The first sale doctrine for physical goods, such as books, has never been stronger than it is now in the United States, which today has the broadest first sale protection possible: international exhaustion.  However, the advent of “smart” technology in the form of software-embedded devices undermines this protection as it only applies to so-called hard goods. New products that include software-embedded devices no longer fit that traditional paradigm and therefore first sale protections that have allowed for free trade of copyrighted materials after a first sale have been basically gutted. It is a hidden, relatively unknown intellectual property lever that intellectual property can be used to secretly undermine and challenge previously unfettered trade of goods.

Dr. Andrew Rens, post-doctoral research fellow at the Internet Governance Lab spoke about anti-circumvention and the Internet of Things. Anti-circumvention rules were created to prevent people copying digitally encoded music and movies. The World Intellectual Property Organization Copyright Treaty, and the United State Digital Millennium Copyright Act aimed to preserve markets for the sale of artefacts encoding sound recordings and cinematographic works. But while the markets for music and movies have changed completely the criminalization of changing software has remained static. As software is incorporated into more and more products, anti-circumvention rules are preventing people from securing the things they own against hacking and corporate surveillance. Neither established Internet governance institutions nor the World Intellectual Property Organization (WIPO) seem equipped to respond to these unintended outcomes of anti-circumvention rules. Software licenses, technical protection measures, and anti-circumvention laws together wrest control from owners, and give it to actors making aggressive copyright claims.

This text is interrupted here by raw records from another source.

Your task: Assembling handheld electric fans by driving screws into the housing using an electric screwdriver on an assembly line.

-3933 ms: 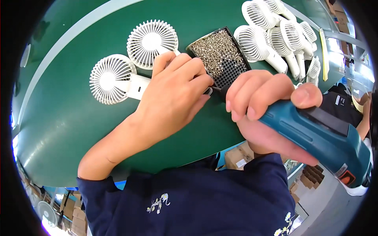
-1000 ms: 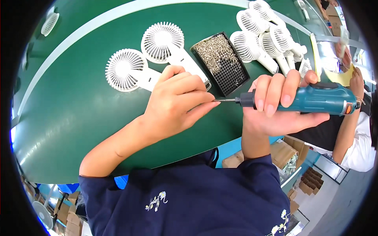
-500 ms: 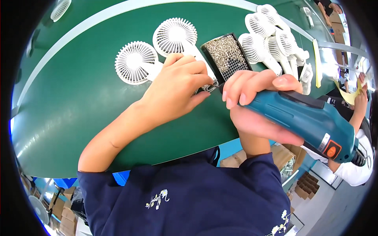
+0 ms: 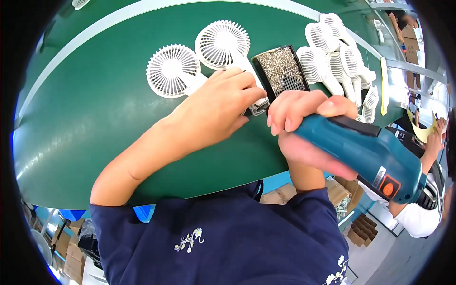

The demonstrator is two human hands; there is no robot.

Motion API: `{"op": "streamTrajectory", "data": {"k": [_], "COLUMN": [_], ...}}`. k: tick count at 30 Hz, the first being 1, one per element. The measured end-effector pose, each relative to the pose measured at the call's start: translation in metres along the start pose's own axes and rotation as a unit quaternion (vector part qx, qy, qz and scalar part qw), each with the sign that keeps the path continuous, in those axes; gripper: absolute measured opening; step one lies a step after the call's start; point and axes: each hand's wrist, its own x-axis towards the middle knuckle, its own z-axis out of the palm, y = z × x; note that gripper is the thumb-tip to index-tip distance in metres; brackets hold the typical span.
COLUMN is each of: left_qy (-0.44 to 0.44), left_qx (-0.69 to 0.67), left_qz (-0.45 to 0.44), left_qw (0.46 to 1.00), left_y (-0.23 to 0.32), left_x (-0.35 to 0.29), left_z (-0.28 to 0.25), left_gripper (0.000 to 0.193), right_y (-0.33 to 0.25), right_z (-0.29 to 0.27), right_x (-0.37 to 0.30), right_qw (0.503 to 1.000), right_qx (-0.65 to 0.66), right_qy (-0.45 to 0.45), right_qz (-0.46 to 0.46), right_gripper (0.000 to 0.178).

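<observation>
My right hand (image 4: 304, 118) is wrapped round a teal electric screwdriver (image 4: 365, 152) with a black switch strip, its front end pointing left. The thin tip meets the lower end of a white handheld fan's handle (image 4: 259, 107), or lies just over it; the exact contact is too small to tell. My left hand (image 4: 221, 104) has its fingers curled on that end, gripping the handle. This fan's round grille (image 4: 222, 43) lies farther off on the table. Beside it on the left is a second white fan (image 4: 173, 71), its handle running under my left hand.
A black tray (image 4: 259, 71) of small silvery screws lies just beyond my right hand. Several white fans (image 4: 332, 57) are piled at the far right of the green table (image 4: 95, 128). A co-worker's arm (image 4: 431, 147) holds yellow sheet material at the right.
The fans and screw tray appear slightly farther right in the picture, while the screwdriver sits slightly left and lower. Both hands keep their grips at the handle end.
</observation>
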Motion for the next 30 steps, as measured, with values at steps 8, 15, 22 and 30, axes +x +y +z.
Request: {"op": "streamTrajectory", "data": {"k": [8, 15, 22, 30], "left_qy": [-0.025, -0.032, -0.035, -0.047], "left_qx": [0.119, 0.186, 0.195, 0.188], "left_qz": [0.049, 0.014, 0.028, -0.002], "left_qw": [0.991, 0.982, 0.98, 0.981], "left_y": [0.01, 0.01, 0.014, 0.016], "left_x": [-0.013, -0.013, -0.005, -0.006], "left_z": [-0.037, -0.012, 0.001, 0.001], "left_gripper": [0.044, 0.044, 0.028, 0.044], "right_y": [-0.031, 0.015, 0.023, 0.021], "right_z": [-0.042, -0.072, -0.065, -0.066], "right_x": [0.02, 0.014, 0.016, 0.019], "right_qw": [0.988, 0.983, 0.971, 0.972], "right_qx": [-0.057, -0.073, -0.017, -0.04], "right_qy": [0.063, 0.154, 0.228, 0.222], "right_qz": [-0.128, -0.073, -0.068, -0.068], "right_gripper": [0.085, 0.098, 0.109, 0.108]}}
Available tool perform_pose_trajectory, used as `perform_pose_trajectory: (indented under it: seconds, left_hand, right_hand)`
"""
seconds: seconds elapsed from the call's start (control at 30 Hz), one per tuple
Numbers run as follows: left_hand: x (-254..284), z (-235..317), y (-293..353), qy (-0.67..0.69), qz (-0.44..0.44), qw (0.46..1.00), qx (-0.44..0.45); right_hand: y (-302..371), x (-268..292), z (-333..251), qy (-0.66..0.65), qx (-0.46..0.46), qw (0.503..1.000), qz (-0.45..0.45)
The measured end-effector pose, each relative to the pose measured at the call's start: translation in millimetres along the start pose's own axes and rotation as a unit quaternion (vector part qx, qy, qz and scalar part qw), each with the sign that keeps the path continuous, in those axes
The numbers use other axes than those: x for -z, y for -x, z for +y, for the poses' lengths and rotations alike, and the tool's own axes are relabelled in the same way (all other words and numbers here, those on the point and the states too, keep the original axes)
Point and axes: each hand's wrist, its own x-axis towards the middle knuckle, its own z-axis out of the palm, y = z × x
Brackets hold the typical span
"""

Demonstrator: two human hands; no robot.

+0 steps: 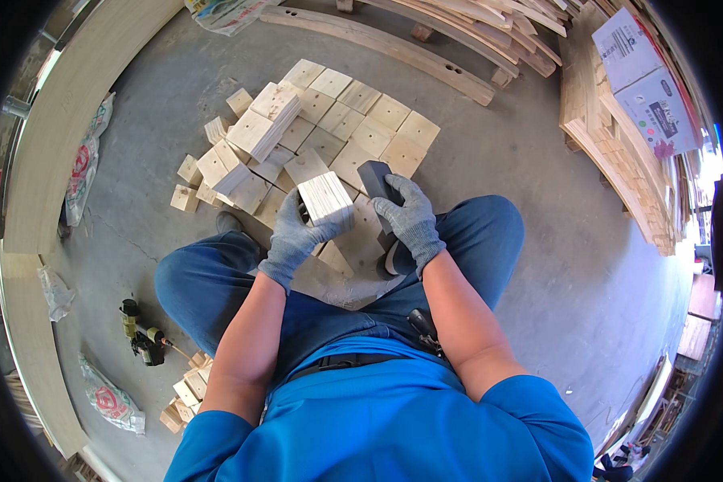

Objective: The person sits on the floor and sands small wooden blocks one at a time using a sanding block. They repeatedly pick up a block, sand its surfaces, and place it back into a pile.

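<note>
My left hand [292,241], in a grey knit glove, is closed around a pale wooden block [326,201] held up between my knees. In my gloved right hand [410,217] is a dark, flat rectangular block [374,178], gripped by its side just right of the wooden one. The two blocks are close together; a narrow gap shows between them. Below and beyond my hands, rows of square wooden blocks [390,112] lie packed on the floor, many with a small hole on top. A few more blocks [252,133] are stacked over the left part of these rows.
A cordless power tool [142,333] and small wood offcuts [188,392] lie at my left. Plastic bags [112,395] are near the long board on that side. A wooden beam [377,48] lies beyond the blocks. Stacked timber with a cardboard box [651,104] stands at far right.
</note>
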Motion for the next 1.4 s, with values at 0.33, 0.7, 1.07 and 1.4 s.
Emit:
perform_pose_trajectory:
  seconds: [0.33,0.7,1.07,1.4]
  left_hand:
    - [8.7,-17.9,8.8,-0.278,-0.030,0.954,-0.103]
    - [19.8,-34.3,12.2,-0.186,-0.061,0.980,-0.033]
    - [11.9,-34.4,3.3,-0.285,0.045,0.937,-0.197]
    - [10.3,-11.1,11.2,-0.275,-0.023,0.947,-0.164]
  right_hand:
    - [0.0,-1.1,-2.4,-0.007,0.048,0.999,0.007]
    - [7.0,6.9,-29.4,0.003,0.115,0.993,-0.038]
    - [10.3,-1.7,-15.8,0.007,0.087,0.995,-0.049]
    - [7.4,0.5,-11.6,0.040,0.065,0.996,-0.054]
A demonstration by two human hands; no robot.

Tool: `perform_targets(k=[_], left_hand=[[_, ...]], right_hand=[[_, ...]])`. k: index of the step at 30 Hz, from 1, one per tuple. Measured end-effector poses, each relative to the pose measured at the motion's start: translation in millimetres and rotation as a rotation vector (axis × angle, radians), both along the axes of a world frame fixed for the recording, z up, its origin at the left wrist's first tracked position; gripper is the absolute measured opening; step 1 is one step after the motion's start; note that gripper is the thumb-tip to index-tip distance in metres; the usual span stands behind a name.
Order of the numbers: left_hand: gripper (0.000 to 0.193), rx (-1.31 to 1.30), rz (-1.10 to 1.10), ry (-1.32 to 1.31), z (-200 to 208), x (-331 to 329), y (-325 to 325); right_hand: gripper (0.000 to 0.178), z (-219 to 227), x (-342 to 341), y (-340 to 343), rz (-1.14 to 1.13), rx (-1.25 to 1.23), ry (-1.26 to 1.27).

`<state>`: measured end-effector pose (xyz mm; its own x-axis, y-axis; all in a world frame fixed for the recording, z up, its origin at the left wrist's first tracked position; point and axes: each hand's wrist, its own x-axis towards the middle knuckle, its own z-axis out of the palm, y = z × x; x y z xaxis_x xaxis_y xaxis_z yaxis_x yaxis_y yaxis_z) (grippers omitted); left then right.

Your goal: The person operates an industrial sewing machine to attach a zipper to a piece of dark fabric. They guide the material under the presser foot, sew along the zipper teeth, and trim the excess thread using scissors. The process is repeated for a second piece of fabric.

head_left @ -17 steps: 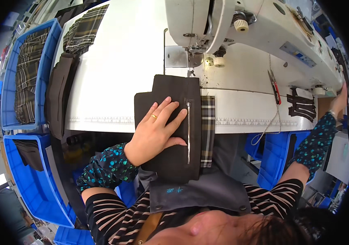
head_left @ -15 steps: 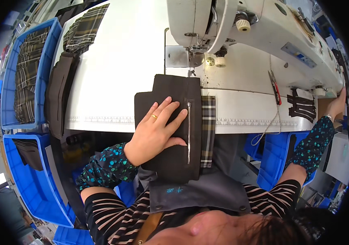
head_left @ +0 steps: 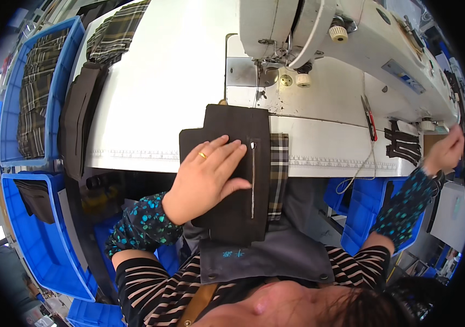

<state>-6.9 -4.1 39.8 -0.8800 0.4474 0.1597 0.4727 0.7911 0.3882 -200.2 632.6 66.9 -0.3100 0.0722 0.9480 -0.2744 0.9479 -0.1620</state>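
My left hand (head_left: pixel 205 174) lies flat, fingers stretched, on a dark brown fabric panel (head_left: pixel 232 122) with a stepped upper left corner. A closed metal zipper (head_left: pixel 253 185) runs lengthwise along the panel, just right of my thumb. From under the panel's right edge shows a plaid fabric strip (head_left: pixel 279 163). The panel's far edge lies short of the needle of the white sewing machine (head_left: pixel 276 32); its near end hangs over the table edge onto my lap. My right hand (head_left: pixel 445 152) is raised near the machine's right end, fingers loosely extended, slightly blurred, with nothing visible in it.
Red-handled thread snips (head_left: pixel 371 125) and dark fabric strips (head_left: pixel 402 143) lie right on the table. To the left are a stack of brown pieces (head_left: pixel 82 117), plaid pieces (head_left: pixel 115 35) and a blue bin (head_left: pixel 61 95) of plaid fabric. More blue bins (head_left: pixel 52 261) stand below table height.
My right hand has come away from the machine's right end, moving slightly toward me. My left hand stays on the panel, thumb slightly lifted. The whole view has shifted a little.
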Motion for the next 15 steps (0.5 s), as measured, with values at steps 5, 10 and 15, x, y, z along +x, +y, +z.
perform_targets(k=[5,10,15], left_hand=[[0.024,0.197,0.14,-0.034,13.9,-44.6,0.5],[0.029,0.178,0.143,0.19,-6.1,-75.4,4.1],[0.033,0.157,0.166,0.122,-20.8,-69.2,-0.6]], right_hand=[[0.018,-35.5,80.9,-212.9,0.113,0.456,-0.55],[0.037,-56.3,78.0,-225.0,-0.02,0.611,-0.689],[0.039,-49.8,72.5,-220.0,-0.031,0.608,-0.606]])
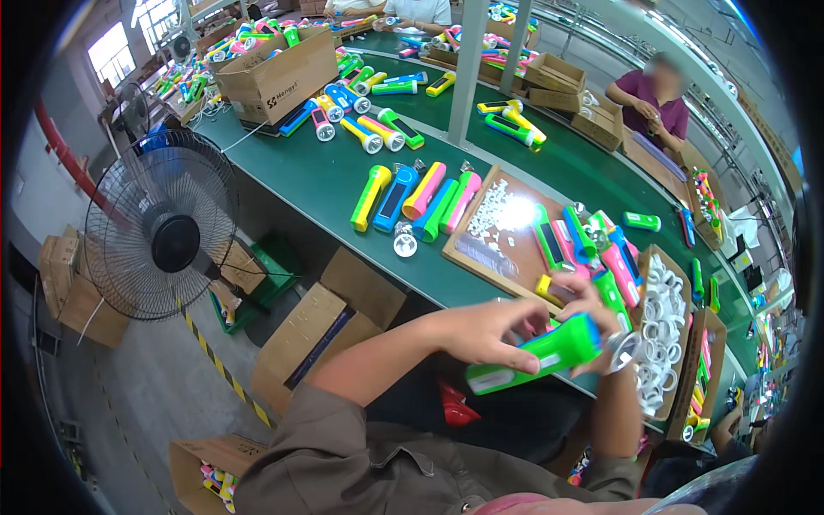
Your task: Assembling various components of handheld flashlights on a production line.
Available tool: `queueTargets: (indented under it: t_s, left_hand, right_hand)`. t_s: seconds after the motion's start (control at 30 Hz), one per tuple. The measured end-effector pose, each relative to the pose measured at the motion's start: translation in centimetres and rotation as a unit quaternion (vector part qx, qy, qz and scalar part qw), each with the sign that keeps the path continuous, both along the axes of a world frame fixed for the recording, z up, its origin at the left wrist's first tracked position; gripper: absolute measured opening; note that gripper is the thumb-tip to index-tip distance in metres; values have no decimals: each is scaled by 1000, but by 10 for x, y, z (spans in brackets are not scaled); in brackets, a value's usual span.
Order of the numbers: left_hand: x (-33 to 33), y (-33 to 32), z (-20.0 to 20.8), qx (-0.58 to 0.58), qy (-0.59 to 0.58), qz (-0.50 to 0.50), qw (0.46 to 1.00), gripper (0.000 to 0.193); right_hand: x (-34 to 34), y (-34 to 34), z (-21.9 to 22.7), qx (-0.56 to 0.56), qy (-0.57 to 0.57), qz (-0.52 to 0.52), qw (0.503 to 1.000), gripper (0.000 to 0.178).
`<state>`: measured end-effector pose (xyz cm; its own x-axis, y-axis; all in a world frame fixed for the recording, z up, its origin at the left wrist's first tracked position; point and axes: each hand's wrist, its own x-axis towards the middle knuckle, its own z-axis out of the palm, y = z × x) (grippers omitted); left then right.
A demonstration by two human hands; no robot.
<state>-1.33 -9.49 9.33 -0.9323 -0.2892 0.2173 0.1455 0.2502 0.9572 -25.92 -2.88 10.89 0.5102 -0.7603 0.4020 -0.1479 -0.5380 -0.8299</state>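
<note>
My left hand [491, 333] is wrapped round the body of a green flashlight [549, 354] with a blue band at its open end, tilted over the table's near edge. My right hand [601, 319] is curled round that end. A shiny round reflector [624, 350] sits in its grip, beside the blue end; whether it is joined to the body I cannot tell. Just beyond my hands lie several colourful flashlights [577, 245] with loose heads, partly hidden by my fingers. A wooden tray [493, 262] with small white parts is to their left.
A box of white rings [661, 330] stands right of my right arm. Five-coloured rows aside, several flashlights [416, 199] lie left of the tray. A standing fan [163, 227] and open cartons [322, 330] are on my left. A person [657, 103] works across the green table [292, 180].
</note>
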Motion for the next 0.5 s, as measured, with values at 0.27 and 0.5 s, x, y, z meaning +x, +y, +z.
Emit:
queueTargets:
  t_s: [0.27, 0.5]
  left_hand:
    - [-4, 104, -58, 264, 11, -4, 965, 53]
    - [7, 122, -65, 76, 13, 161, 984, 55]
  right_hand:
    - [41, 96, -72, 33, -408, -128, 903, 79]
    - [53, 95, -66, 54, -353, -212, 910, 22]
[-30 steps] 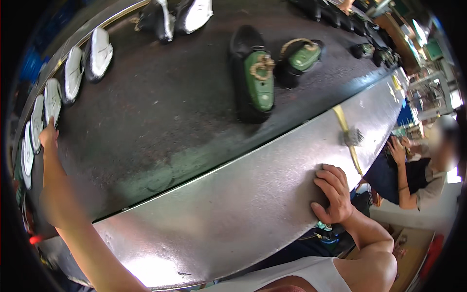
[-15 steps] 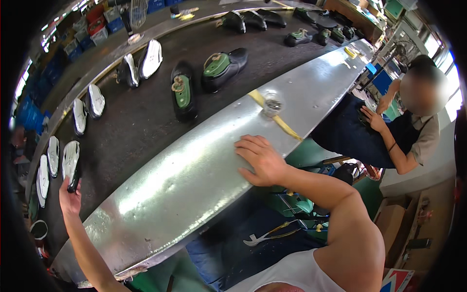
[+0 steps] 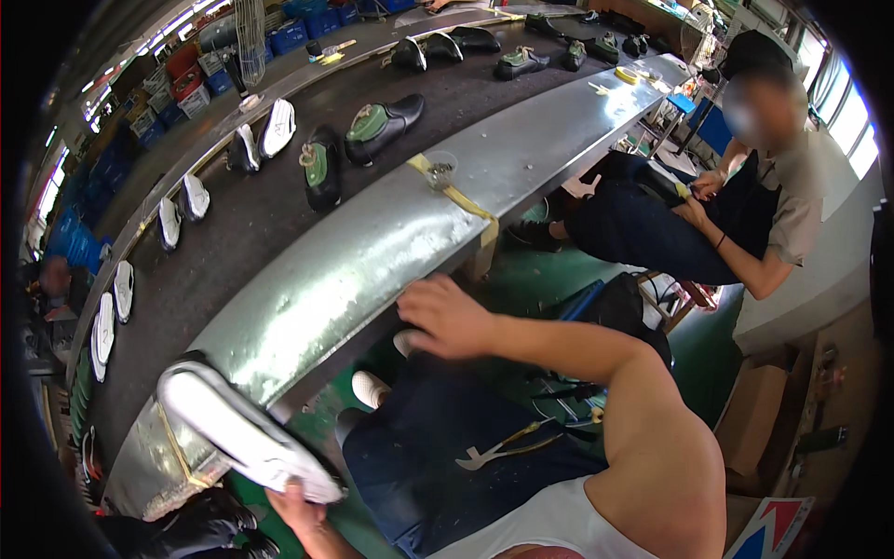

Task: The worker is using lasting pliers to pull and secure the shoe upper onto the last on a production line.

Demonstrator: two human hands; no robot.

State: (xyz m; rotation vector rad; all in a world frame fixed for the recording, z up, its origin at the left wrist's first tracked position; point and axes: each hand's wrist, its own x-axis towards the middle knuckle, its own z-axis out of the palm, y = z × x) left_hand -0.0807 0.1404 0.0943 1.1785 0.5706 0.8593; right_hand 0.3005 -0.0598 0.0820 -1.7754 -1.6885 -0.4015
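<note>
My left hand [image 3: 303,511] grips one end of a shoe upper on a last [image 3: 244,430], its white underside turned up. That shoe slants over the near left part of the metal-topped bench edge [image 3: 307,279]. My right hand [image 3: 447,317] is empty at the bench's near edge, fingers apart and loosely bent, slightly blurred. Across my dark-trousered lap lies a pair of lasting pliers [image 3: 507,449] with yellow handles. A clear cup of small metal pieces [image 3: 440,172] sits on the metal strip, by a yellow tape band [image 3: 470,207].
Along the dark conveyor belt [image 3: 251,228] stand several shoes, some with white undersides up [image 3: 104,324], others black with green lasts [image 3: 384,129]. A co-worker [image 3: 736,205] sits at right, both hands on a shoe. A tape roll [image 3: 628,74] lies farther along the strip.
My left hand has lifted the shoe off the belt and brought it toward me. My right hand has drawn back from the metal top to its near edge. The view has shifted.
</note>
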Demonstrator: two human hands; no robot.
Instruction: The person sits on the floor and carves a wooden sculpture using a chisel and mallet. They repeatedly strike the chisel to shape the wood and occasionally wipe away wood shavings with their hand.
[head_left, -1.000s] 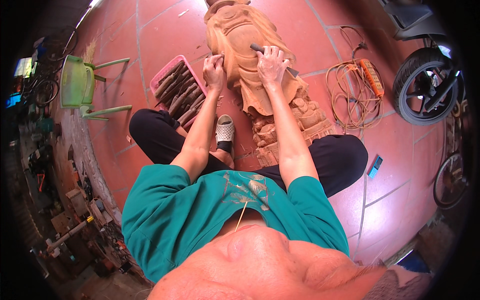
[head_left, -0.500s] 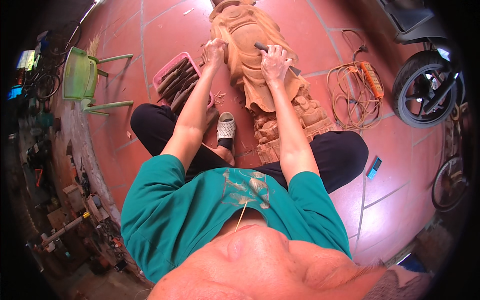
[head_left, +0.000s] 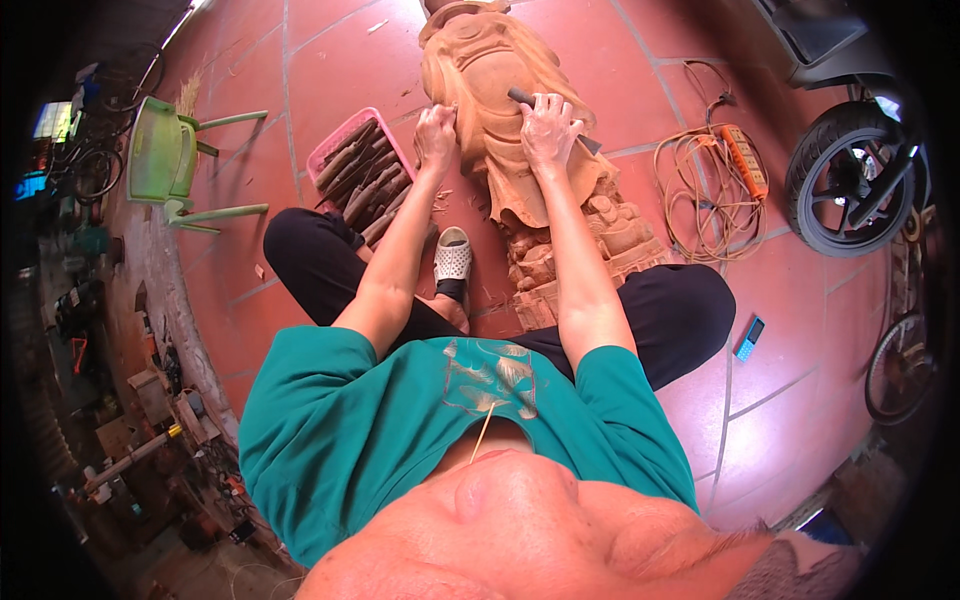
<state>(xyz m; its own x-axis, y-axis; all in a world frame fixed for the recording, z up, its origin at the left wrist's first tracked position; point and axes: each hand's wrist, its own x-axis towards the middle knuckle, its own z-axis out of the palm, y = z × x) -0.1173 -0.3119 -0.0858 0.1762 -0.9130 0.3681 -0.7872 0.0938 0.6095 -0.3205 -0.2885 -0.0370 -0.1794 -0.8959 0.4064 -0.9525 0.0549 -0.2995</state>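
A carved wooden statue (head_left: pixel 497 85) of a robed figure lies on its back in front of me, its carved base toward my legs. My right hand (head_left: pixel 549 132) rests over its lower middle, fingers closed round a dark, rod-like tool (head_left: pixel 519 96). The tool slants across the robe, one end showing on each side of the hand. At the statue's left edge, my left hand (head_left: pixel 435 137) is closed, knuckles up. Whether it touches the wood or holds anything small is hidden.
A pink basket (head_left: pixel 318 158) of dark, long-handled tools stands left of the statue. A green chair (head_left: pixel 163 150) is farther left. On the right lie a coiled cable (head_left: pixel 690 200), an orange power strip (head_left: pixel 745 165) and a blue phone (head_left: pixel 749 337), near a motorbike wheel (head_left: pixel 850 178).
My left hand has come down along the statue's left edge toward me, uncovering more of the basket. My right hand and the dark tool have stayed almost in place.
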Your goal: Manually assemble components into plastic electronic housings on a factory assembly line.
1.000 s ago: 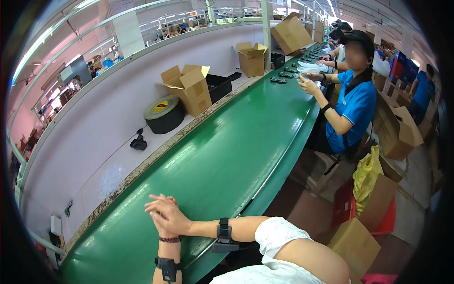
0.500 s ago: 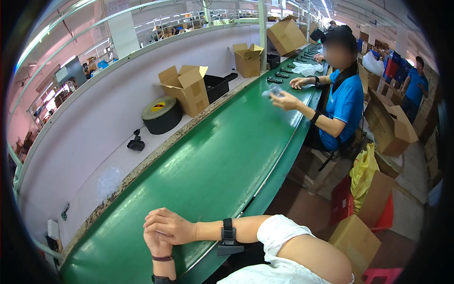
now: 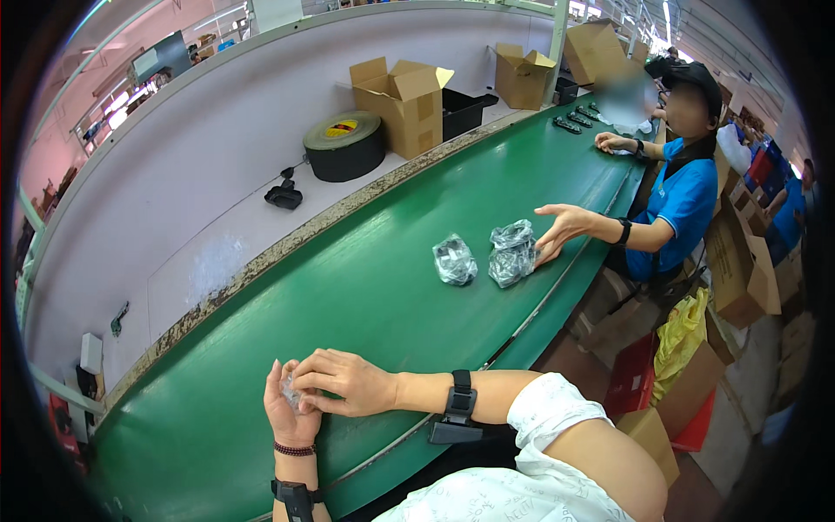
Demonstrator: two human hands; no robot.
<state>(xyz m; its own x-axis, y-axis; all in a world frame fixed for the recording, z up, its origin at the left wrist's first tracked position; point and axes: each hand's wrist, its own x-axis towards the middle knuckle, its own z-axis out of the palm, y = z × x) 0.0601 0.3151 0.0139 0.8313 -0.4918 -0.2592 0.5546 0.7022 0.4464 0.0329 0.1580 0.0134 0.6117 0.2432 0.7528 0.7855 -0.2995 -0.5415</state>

ICANN domain name processes, software licenses in smart things, algorithmic filtering and take down, and technical protection coupled with anti-circumvention all enable far greater control of what is claimed to be intellectual property than the rights granted by trademark and copyright. Yet these levers of control are hidden from scrutiny. Because they rely on technology and technical processes rather than legal enforcement processes the do not have safeguards built into legal processes.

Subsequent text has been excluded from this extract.